Starting at the line that contains "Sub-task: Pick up" and stopping at the line that contains "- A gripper", restate each line of the records below exactly. Omit the pictures.

INFORMATION SHOWN Block Start

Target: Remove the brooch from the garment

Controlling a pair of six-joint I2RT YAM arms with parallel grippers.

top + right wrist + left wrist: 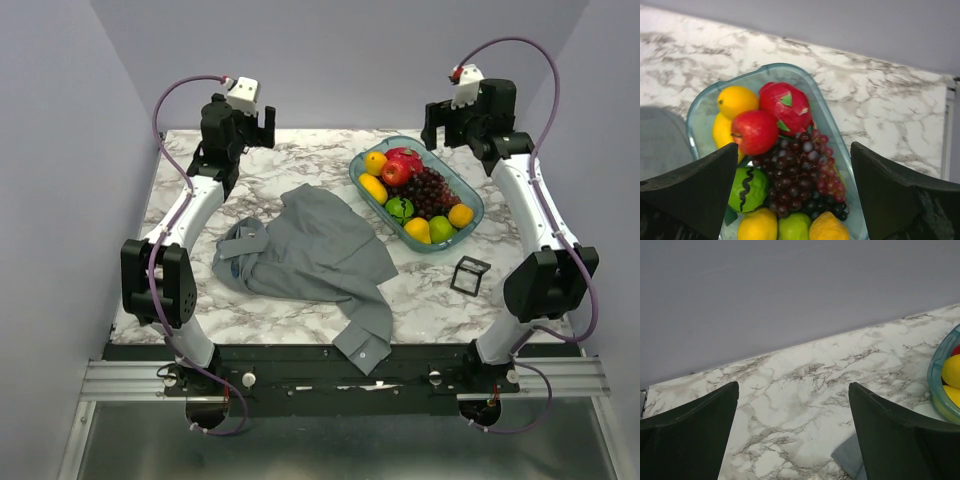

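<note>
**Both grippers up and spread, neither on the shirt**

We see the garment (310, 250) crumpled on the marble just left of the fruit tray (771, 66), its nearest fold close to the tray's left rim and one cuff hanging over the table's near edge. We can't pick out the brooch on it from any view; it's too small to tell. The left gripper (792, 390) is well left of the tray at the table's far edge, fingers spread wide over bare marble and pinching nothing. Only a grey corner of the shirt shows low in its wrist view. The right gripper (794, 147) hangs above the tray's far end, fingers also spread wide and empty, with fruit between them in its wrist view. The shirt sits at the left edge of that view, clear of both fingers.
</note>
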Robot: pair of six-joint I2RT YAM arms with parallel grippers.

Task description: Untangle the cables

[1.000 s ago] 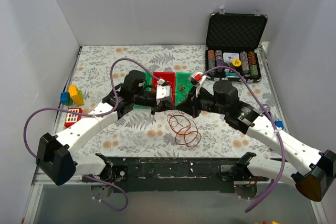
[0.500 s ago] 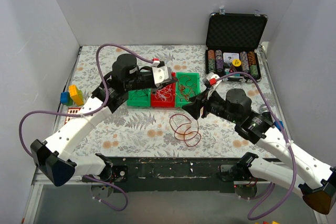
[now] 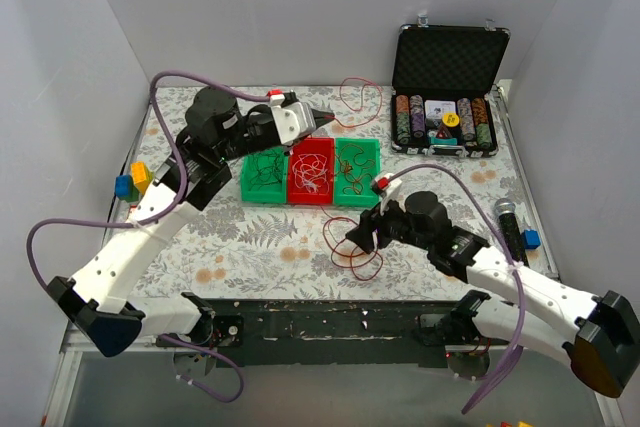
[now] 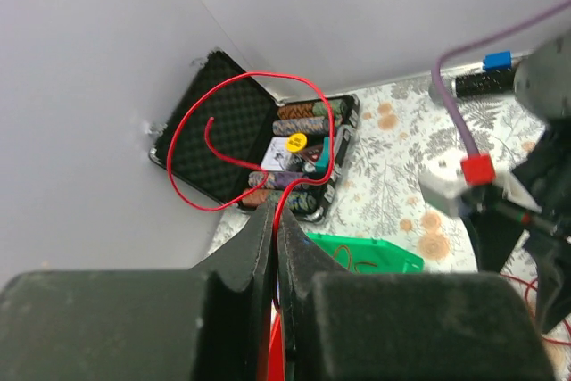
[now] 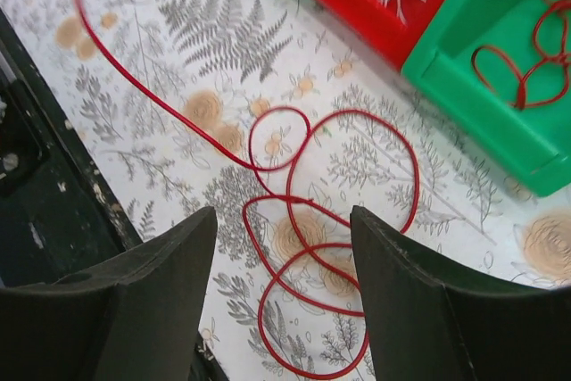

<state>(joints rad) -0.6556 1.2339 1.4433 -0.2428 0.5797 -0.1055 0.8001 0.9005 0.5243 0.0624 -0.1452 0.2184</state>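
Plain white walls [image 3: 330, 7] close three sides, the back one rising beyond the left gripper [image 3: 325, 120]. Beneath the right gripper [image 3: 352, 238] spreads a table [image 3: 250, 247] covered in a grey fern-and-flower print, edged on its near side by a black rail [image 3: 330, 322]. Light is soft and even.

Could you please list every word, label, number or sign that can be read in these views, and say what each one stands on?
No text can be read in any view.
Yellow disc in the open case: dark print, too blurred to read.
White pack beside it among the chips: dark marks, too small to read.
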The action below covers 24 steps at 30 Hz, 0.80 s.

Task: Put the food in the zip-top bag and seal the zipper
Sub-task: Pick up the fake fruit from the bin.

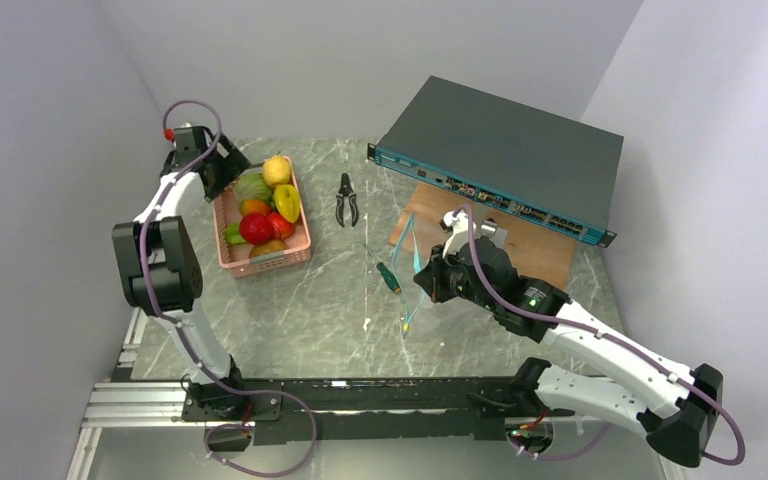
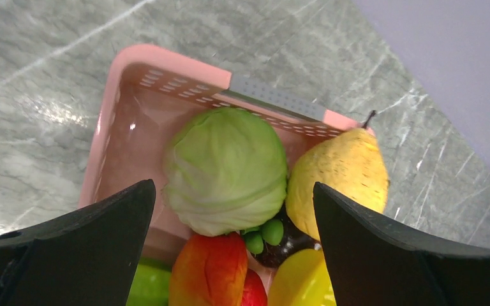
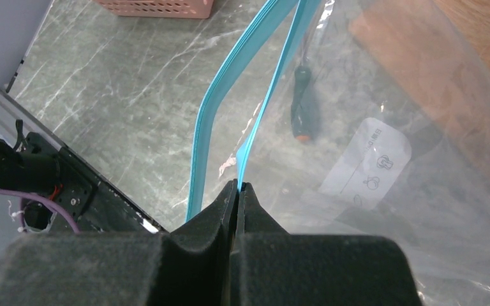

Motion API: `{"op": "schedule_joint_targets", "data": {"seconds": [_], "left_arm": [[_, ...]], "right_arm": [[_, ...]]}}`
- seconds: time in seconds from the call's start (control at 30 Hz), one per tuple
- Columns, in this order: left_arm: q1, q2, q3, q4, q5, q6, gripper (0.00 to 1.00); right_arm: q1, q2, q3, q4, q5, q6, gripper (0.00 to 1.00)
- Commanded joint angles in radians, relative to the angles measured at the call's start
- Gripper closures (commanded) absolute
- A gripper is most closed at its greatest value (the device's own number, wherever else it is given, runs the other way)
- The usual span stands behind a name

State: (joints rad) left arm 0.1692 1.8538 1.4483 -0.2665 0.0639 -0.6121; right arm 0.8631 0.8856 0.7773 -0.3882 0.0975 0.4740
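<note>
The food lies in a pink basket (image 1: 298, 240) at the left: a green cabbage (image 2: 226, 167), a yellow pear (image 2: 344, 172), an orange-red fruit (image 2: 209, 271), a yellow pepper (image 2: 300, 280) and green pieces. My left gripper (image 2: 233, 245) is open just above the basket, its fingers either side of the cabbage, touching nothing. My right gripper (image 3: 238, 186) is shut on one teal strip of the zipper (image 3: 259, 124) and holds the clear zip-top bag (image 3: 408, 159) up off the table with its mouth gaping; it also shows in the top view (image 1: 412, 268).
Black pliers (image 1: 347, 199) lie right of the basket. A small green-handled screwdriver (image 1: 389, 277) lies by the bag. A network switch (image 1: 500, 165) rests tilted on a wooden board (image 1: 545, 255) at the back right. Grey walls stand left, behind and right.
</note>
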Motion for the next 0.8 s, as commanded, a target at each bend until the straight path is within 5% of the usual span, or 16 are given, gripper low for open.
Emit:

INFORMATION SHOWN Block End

_EXPECTED ANSWER_.
Sub-task: Pick up the fake fruit from the bin.


Motion API: `{"op": "schedule_joint_targets", "data": {"seconds": [_], "left_arm": [[_, ...]], "right_arm": [[_, ...]]}}`
- seconds: time in seconds from the call's start (control at 30 Hz), one per tuple
- Columns, in this order: left_arm: q1, q2, q3, q4, q5, q6, gripper (0.00 to 1.00); right_arm: q1, q2, q3, q4, q5, q6, gripper (0.00 to 1.00)
- Commanded joint angles in radians, relative to the angles measured at the call's start
- Gripper closures (commanded) absolute
- A gripper is most closed at its greatest value (the device's own number, wherever else it is given, runs the other way)

The answer has been supplied in full.